In February 1838, he tried explaining the situation to Clara:
It was in the winter of 1834… When…I began to think about how it could end, when I found out about her poverty and, no matter how hard-working I was, I only achieved a little of myself, it began to weigh on me like shackles – I saw no goal, no help – I also heard about the unfortunate family complications in which Ernestine found herself, and I resented her for keeping it secret from me for so long. All this taken together – damn me – I must confess, I grew colder; my artistic career seemed crazy to me; the image to which I clung for salvation now haunted me in my dreams like a ghost; I should now work like a craftsman for my daily bread; Ernestine couldn’t earn anything; I talked to my mother about it, and we agreed.
Despite all this, Robert only moved to break off the engagement with Ernestine in the summer of 1835.
Life After Robert Schumann
After the breakup, Ernestine didn’t return home at first. Instead, she spent some time with friends at Buldern Castle near Münster, Germany.
In 1900, the magazine The Etude published English translations of letters purportedly written by Ernestine. (They’re unsourced, so take them with a grain of salt.)
I loved [Schumann] very, very much, as perhaps I shall never love again. Since I left Leipzig many men have sought my love; but never again can I feel in the least as I felt for Schumann… I was promised to him, quite definitely, though none of you thought it… Schumann once loved me dearly, that I know for certain. Once he was cross to me for a long time, and this hurt me deeply… How many tears have I wept to-day over my hard fate! Not exactly about Schumann, no: he has gone down a great deal in my eyes… Oh if I had only never met this Schumann! … He certainly treated me very badly, but I have forgiven him all he has done to me…
In 1837, she went back to Asch.
On 5 November 1838, when she was twenty-two, she married Count Wilhelm von Zedtwitz, Lord of Asch-Schönbach. Tragically, their marriage didn’t even last a year, as he died in July of the following year.
Widowhood
Seeking another change of scenery after her bereavement, she moved to Vienna, but after two years, she returned to Asch and threw herself once again into her music studies.

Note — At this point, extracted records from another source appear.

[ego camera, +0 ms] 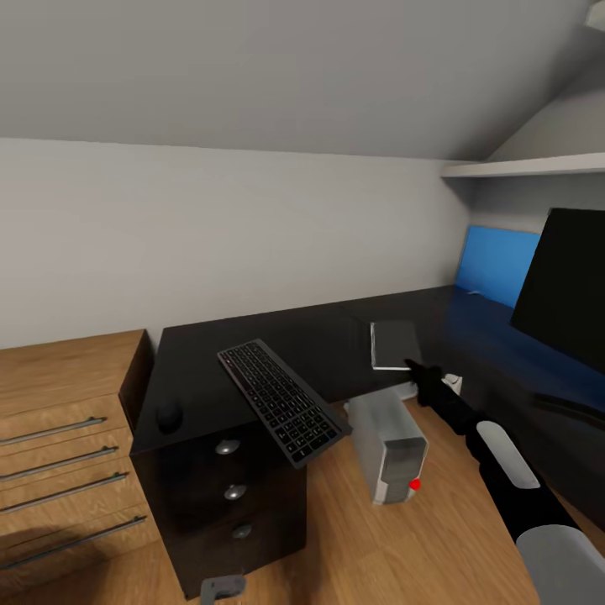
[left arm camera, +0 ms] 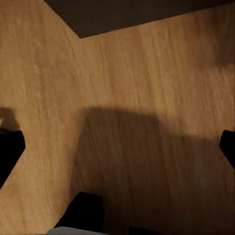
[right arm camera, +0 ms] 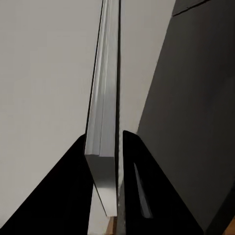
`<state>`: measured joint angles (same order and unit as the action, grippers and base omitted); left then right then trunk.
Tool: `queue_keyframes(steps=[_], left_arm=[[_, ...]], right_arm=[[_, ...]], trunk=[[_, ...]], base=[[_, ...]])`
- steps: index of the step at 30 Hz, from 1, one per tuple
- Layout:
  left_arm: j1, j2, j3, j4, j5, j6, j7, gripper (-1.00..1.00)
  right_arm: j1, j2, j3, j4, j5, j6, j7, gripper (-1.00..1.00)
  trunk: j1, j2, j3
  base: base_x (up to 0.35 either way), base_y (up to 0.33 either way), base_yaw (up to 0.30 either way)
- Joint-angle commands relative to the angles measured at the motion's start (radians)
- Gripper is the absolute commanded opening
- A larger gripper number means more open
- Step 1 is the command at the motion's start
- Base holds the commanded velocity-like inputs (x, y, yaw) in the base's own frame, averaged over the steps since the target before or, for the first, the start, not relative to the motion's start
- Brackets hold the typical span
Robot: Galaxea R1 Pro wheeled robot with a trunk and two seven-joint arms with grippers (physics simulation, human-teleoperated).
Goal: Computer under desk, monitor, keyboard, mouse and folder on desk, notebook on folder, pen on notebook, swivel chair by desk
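Note:
My right gripper [ego camera: 411, 366] is shut on the near edge of the notebook [ego camera: 395, 343], a thin dark-covered book with white page edges [right arm camera: 104, 122], held flat over the black desk [ego camera: 328, 332]. The keyboard [ego camera: 281, 399] lies askew, its near end overhanging the desk's front edge. Left of it, the mouse [ego camera: 169, 415] sits on the desk's left end. Under the desk, the grey computer [ego camera: 389, 449] stands on the floor. The monitor [ego camera: 563, 286] stands on the desk at the right. My left gripper [left arm camera: 117, 152] hangs open over the wooden floor.
A light-wood drawer unit [ego camera: 67, 437] stands against the desk's left end. Black drawers with silver knobs [ego camera: 228, 491] fill the desk's left front. A blue wall panel [ego camera: 496, 262] and a white shelf [ego camera: 538, 165] are behind the monitor. Sloped grey walls close in above.

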<state>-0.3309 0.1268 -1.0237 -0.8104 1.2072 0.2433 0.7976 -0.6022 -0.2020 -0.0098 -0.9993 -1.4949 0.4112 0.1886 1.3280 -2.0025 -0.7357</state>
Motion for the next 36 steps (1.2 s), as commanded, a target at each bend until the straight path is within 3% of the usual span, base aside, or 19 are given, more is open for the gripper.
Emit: queue_keyframes(steps=[1, 4, 9, 15, 21, 36], left_arm=[[-0.002, 0.0, -0.036, 0.004, 0.001, -0.024, 0.006, 1.0], [-0.002, -0.003, -0.119, 0.015, 0.002, -0.112, 0.007, 1.0], [-0.002, -0.005, -0.171, 0.02, 0.003, -0.168, 0.009, 1.0], [-0.002, -0.009, -0.187, 0.051, 0.006, -0.185, 0.005, 1.0], [-0.002, -0.047, -0.188, 0.142, 0.005, -0.196, 0.003, 1.0], [-0.002, -0.054, -0.187, 0.182, 0.009, -0.199, 0.003, 1.0]], right_arm=[[-0.001, 0.0, -0.001, 0.0, -0.008, 0.005, 0.003, -1.0], [0.0, 0.0, -0.001, 0.001, -0.01, 0.006, 0.002, -1.0], [0.001, 0.0, -0.001, 0.001, -0.011, 0.005, 0.0, -1.0], [0.001, 0.0, -0.001, 0.0, -0.011, 0.007, 0.0, -1.0], [0.001, -0.001, -0.001, 0.002, -0.012, 0.008, 0.002, -1.0], [0.002, 0.003, 0.0, 0.001, -0.013, 0.002, 0.006, -1.0]], trunk=[[0.0, -0.001, -0.001], [0.0, -0.001, -0.001], [0.0, -0.001, -0.001], [0.0, -0.001, -0.001], [0.0, -0.001, -0.001], [0.0, -0.001, -0.001]], base=[[0.0, 0.0, 0.209], [0.0, 0.0, 0.241], [0.0, 0.0, 0.173], [0.0, 0.0, 0.044], [0.0, 0.0, 0.006], [-0.019, -0.032, 0.015]])
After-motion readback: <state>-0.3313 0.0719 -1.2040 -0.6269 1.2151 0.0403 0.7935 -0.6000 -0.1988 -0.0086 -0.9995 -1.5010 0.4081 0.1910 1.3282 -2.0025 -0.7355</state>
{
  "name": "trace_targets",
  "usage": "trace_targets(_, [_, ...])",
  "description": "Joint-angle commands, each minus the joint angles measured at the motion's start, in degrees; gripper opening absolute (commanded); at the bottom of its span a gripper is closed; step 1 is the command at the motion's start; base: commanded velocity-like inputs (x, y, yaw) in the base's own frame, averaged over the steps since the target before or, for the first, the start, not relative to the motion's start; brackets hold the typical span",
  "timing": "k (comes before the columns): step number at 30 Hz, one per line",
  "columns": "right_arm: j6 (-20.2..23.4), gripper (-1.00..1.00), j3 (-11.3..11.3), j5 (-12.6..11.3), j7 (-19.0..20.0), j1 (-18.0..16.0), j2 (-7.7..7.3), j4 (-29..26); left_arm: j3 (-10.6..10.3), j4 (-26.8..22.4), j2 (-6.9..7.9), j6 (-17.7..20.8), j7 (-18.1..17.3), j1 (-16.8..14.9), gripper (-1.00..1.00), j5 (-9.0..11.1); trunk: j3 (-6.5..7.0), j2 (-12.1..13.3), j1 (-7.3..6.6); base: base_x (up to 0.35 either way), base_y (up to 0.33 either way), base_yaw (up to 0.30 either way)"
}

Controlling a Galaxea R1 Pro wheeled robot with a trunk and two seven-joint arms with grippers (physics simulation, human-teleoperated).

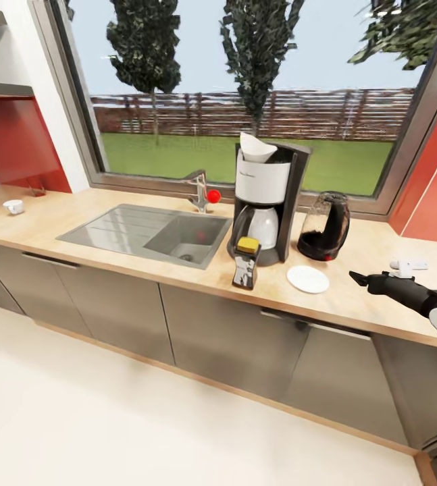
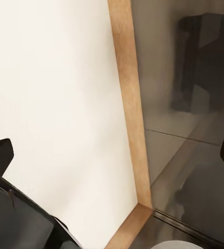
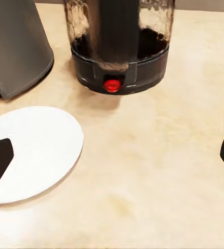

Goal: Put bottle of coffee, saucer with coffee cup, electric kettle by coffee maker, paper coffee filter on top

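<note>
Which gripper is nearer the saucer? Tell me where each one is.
Right. The right gripper hangs open just beside the saucer on the countertop. The left gripper points at the floor and cabinet fronts, off the counter.

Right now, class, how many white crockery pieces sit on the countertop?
2. The saucer lies in front of the electric kettle; the coffee cup sits far off beyond the sink. None seems hidden.

Light: bright, even daylight through the window (image 1: 245,101) ahead of me | Shadows: soft, short, under the electric kettle (image 3: 119,46) and the saucer (image 3: 34,150) | Glare: dull reflections on the cabinet fronts (image 2: 189,104) | Quality: wide-angle bending at my head view's edges; wrist views slightly soft, grainy.
</note>
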Motion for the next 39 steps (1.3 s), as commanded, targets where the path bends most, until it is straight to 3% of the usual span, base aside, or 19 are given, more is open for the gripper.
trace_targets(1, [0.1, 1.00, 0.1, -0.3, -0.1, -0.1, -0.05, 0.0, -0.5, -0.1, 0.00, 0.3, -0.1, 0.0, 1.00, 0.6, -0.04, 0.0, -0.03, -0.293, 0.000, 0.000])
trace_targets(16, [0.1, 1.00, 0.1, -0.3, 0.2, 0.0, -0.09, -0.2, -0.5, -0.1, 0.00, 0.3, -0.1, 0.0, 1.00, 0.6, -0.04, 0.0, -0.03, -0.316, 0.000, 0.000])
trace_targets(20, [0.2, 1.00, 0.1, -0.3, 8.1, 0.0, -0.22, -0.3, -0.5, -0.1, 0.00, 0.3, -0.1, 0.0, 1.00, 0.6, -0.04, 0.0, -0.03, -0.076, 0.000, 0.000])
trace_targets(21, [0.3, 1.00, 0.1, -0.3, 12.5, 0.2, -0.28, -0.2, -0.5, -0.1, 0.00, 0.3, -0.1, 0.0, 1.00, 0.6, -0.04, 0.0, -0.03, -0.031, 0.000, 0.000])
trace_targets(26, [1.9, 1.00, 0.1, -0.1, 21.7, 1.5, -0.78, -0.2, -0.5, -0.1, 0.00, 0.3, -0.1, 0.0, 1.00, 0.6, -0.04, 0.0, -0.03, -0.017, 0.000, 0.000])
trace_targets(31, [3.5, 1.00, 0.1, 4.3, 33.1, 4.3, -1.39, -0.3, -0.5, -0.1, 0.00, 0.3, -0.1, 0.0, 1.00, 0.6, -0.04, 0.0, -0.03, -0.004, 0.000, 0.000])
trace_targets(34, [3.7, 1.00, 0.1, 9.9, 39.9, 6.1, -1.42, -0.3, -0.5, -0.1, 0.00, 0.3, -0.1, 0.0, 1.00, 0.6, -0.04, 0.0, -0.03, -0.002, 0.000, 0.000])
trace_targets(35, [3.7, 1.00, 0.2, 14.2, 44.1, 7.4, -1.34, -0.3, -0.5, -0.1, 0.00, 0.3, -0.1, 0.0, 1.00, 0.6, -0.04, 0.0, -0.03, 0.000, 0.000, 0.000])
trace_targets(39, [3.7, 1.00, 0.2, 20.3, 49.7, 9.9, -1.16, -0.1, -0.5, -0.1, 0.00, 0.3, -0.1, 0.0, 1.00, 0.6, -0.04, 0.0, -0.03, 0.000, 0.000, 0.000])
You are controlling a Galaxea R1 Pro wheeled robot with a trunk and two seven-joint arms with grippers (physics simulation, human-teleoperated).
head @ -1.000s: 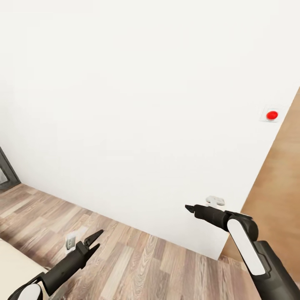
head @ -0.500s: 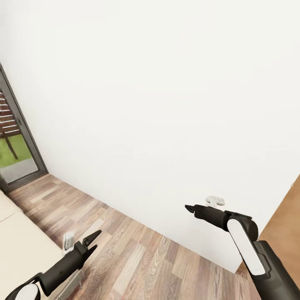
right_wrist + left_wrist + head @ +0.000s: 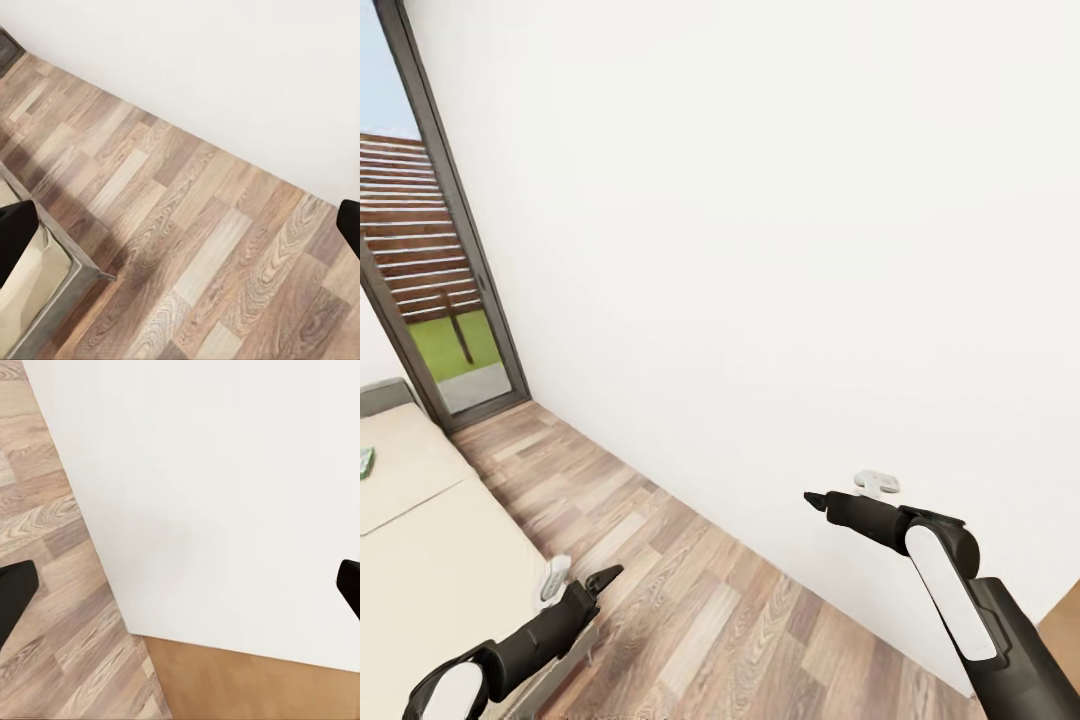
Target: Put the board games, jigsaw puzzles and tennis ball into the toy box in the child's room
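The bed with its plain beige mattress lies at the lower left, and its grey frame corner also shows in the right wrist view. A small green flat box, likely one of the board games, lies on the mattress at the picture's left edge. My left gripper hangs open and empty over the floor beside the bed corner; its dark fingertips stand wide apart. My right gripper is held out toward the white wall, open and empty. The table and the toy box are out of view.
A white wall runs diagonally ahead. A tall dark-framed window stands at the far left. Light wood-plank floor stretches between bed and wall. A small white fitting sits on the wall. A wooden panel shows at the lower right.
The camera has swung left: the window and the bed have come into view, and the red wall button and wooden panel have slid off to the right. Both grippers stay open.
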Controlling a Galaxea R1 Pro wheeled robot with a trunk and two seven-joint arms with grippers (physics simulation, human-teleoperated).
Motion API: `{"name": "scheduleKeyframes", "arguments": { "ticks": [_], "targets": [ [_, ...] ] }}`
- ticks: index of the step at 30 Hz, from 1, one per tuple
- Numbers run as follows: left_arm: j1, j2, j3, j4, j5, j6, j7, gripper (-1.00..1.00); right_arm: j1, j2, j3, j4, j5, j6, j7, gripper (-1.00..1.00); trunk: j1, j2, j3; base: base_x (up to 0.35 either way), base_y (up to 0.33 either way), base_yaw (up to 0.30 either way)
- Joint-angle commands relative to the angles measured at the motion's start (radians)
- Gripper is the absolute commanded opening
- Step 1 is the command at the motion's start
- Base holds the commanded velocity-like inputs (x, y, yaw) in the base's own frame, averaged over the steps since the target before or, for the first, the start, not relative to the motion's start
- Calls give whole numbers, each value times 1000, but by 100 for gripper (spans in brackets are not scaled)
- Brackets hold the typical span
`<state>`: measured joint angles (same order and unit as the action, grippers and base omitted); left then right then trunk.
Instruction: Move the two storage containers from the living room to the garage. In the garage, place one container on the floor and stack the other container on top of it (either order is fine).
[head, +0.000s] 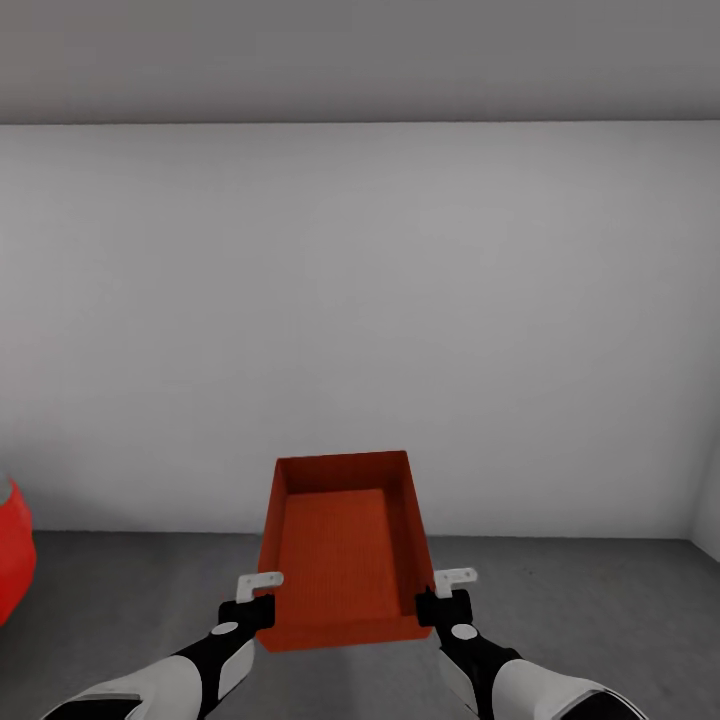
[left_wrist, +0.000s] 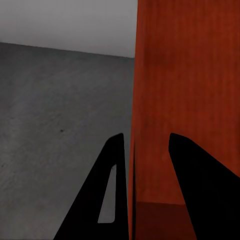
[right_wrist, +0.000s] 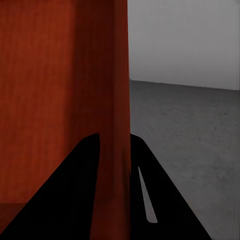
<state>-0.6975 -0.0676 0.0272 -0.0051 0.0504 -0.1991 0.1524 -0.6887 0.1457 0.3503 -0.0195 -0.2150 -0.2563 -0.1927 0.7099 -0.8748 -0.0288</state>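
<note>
Grey floor (head: 600, 600), red car (head: 12, 550) left; tools clamp container (head: 343, 545).

- The light is soft, even and sourceless across the garage; no lamp or window shows, and there is no glare.
- The pale wall (head: 360, 320) grades gently, a little brighter toward the right, and dims near the ceiling (head: 360, 55), which reads as a darker grey band.
- The dark grey floor (head: 600, 590) carries no clear cast shadows, even beneath the storage container (head: 343, 545).
- The bin's inner walls look slightly darker than its base, a mild shading.
- In the wrist views the gripper fingers (left_wrist: 107, 195) (right_wrist: 75, 195) render as flat black silhouettes without detail.
- The renders look soft and low in resolution, with faint grain on the floor; straight edges show no visible bending.
</note>
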Motion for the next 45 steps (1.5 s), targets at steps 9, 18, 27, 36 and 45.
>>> {"name": "scheduleKeyframes", "arguments": {
  "ticks": [9,18,27,36,45],
  "targets": [
    [0,0,8,0,19,-6,4,-100,-2,5,-54,-2,5,-1,15,-100,1,-1,-2,317,102,0],
    [0,0,8,0,19,-6,4,-100,-2,5,-54,-2,5,-1,15,-100,1,-1,-2,317,102,0],
    [0,0,8,0,19,-12,4,-100,-2,5,-54,-2,5,0,15,-100,1,-1,-5,261,81,0],
    [0,-2,8,0,19,-14,4,-100,-2,5,-54,-2,4,0,15,-100,1,-1,-19,16,5,0],
    [0,-3,8,0,19,-14,4,-100,-2,5,-54,-2,5,0,16,-100,1,-1,-34,0,0,0]
  ]
}}
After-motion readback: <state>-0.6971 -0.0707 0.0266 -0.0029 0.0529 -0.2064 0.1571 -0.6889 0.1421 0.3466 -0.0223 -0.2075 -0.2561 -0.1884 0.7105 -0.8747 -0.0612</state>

She developed a Chopin specialty. One writer wrote after her homecoming:
Since then, she has lived there entirely for the noble art and the strict style, but with a great preference for Chopin’s better piano works, which, like almost all other good musical works, she performs from memory with strength and expression.
This is an interesting tidbit, as Clara Wieck Schumann was the pianist who jump-started the practice of playing from memory in the late 1830s. (According to Clara’s stepsister, Friedrich Wieck advocated for playing by memory.) Ernestine was one of the first pianists to embrace this trend, which is still going strong today.
The last thing we know about Ernestine is that she played at benefit concerts toward the end of her life. But in the end, she never seems to have been given the chance to fulfill her full artistic potential.
Ernestine von Fricken von Zedtwitz died of typhus in November 1844 at the age of twenty-eight.
Legacy
Robert Schumann didn’t completely forget Ernestine. In 1841, he dedicated the three songs from his op. 31 to her: a hint that she continued to mean something to him, even after their breakup.